De la même façon, il a cherché des alliances avec des organismes dont la vocation dépassait les limites de la Baie-des-Chaleurs. C’est ainsi que le Conseil régional de l’environnement de la Gaspésie et des Îles-de-la-Madeleine et le Créneau d’excellence en ressources, sciences et technologies marines ont utilisé le vecteur de la Chambre de commerce pour remettre des prix.

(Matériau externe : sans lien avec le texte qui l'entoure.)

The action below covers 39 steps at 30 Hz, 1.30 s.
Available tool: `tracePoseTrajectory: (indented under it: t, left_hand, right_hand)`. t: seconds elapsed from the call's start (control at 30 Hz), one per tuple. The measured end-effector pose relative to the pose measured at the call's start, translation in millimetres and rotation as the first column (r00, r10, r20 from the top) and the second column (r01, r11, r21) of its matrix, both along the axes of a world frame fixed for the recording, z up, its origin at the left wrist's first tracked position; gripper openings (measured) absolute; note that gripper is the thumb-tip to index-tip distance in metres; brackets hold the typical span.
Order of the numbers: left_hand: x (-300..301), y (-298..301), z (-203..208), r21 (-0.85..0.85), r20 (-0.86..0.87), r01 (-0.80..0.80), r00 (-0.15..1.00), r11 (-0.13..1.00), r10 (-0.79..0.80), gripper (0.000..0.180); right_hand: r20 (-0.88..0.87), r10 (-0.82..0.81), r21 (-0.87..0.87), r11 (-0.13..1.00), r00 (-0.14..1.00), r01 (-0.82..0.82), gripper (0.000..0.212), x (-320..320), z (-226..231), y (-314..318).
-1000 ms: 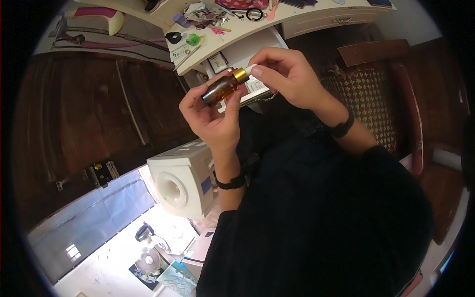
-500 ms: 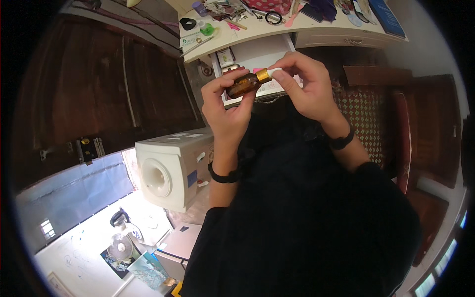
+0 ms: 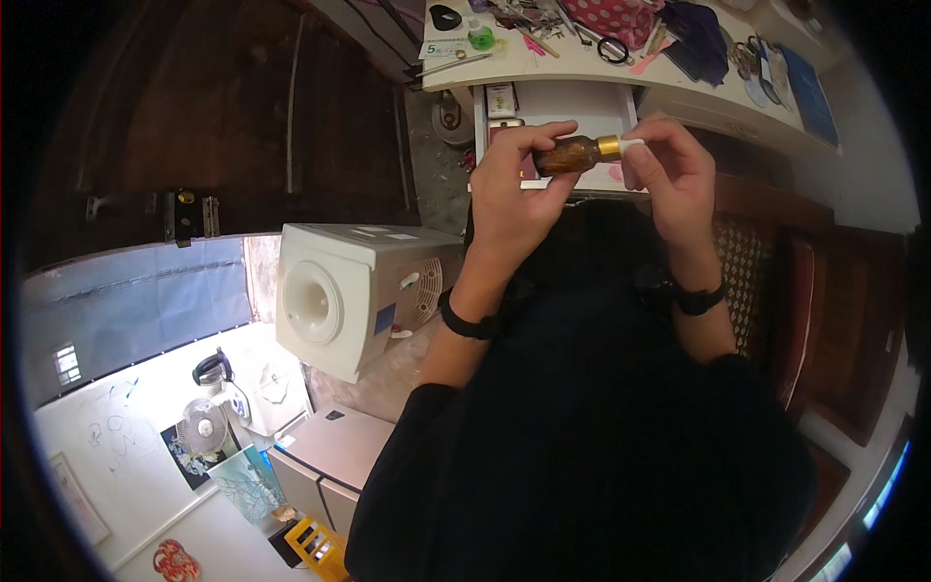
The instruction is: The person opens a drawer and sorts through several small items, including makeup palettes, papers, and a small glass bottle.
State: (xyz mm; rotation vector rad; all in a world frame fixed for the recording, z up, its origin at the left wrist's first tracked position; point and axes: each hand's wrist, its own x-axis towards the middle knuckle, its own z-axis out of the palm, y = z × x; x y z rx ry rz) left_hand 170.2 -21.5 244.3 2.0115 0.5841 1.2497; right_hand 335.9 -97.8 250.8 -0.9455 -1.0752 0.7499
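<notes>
My left hand (image 3: pixel 517 191) is closed around an amber glass dropper bottle (image 3: pixel 572 156), which lies on its side with its neck pointing right. At that end are a gold collar (image 3: pixel 608 147) and a white rubber bulb (image 3: pixel 629 145). The thumb and fingers of my right hand (image 3: pixel 679 173) pinch the bulb. Both hands are above the front of an open white drawer (image 3: pixel 592 102), where a dark red item (image 3: pixel 529 167) shows partly behind my left hand. Small boxes sit along the drawer's left side.
The desk (image 3: pixel 572 68) beyond the drawer carries a black tape roll (image 3: pixel 613 50), a green-filled container (image 3: pixel 481 37), a polka-dot cloth (image 3: pixel 621 17) and a blue book (image 3: pixel 810 97). A white boxy appliance (image 3: pixel 359 281) stands at my left. To the right is a dark wooden chair (image 3: pixel 853 320).
The view has shifted, so the desk and hands appear farther right. The bottle now lies nearly level instead of tilted up to the right. Both hands keep their hold on it.
</notes>
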Motion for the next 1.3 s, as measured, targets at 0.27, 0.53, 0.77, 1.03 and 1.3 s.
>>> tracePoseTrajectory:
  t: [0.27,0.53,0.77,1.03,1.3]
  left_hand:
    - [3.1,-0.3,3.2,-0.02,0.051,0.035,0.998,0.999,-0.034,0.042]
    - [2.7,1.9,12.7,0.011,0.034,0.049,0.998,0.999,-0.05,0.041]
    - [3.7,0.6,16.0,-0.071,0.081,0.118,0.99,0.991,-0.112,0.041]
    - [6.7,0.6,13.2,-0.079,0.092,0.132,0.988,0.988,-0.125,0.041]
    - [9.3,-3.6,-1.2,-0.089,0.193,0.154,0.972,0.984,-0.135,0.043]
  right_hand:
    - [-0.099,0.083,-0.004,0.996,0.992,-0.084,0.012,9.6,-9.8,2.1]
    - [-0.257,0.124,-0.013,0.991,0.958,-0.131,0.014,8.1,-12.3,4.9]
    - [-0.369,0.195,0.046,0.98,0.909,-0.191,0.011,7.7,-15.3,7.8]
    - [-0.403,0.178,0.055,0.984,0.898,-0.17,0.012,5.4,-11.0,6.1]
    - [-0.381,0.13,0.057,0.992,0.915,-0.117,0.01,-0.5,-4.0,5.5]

Le jury du gala annuel a de plus récompensé la stratégie Vivre en Gaspésie pour ses efforts visant à attirer de nouveaux résidents dans la région. C’est aussi en pensant à la communauté que la Chambre de commerce a souligné la contribution du docteur Simon Prévost, qui a pédalé du Yukon jusqu’en Gaspésie en 2022 pour amasser des fonds qui iront à la future maison régionale de soins palliatifs.

À partir de 2010, Maurice Quesnel et son équipe ont aussi organisé des soupers gastronomiques à Montréal et à Québec afin de faire connaître les produits et les compétences culinaires de la péninsule. Il a également incité des gens d’affaires de tout le Québec à participer à la version gaspésienne de ce banquet.

« Je me suis retrouvé avec le chef Jean-Luc Boulay, à tenir un souper gastronomique en France, avec des produits québécois », souligne-t-il.

Priorité à sa santé

Depuis son hospitalisation aux soins intensifs en septembre, Maurice Quesnel doit mettre l’accent sur sa santé, d’où sa retraite.

« Je ne fais même pas mon épicerie. J’ai été hospitalisé quatre fois en deux ans et en septembre, j’ai passé cinq jours aux soins intensifs, où j’ai contracté la pseudomonas, une bactérie aussi appelée maladie de l’hôpital, qui s’attaque aussi aux voies respiratoires. Je marche de ma chambre à la salle de bain et quand je reviens, je dois m’assoir sur mon lit pour reprendre mon souffle. La bactérie va partir, ça peut prendre deux ou dix mois. Mon médecin m’a dit que ça [son état] ne reviendra pas comme avant. On garde le moral. Je suis disponible pour aider dans la transition visant à assurer ma succession. Je fais toujours partie du comité des sages de la Fédération des chambres de commerce du Québec et mon but est d’aller au congrès de Saint-Hyacinthe à la mi-mai », conclut-il.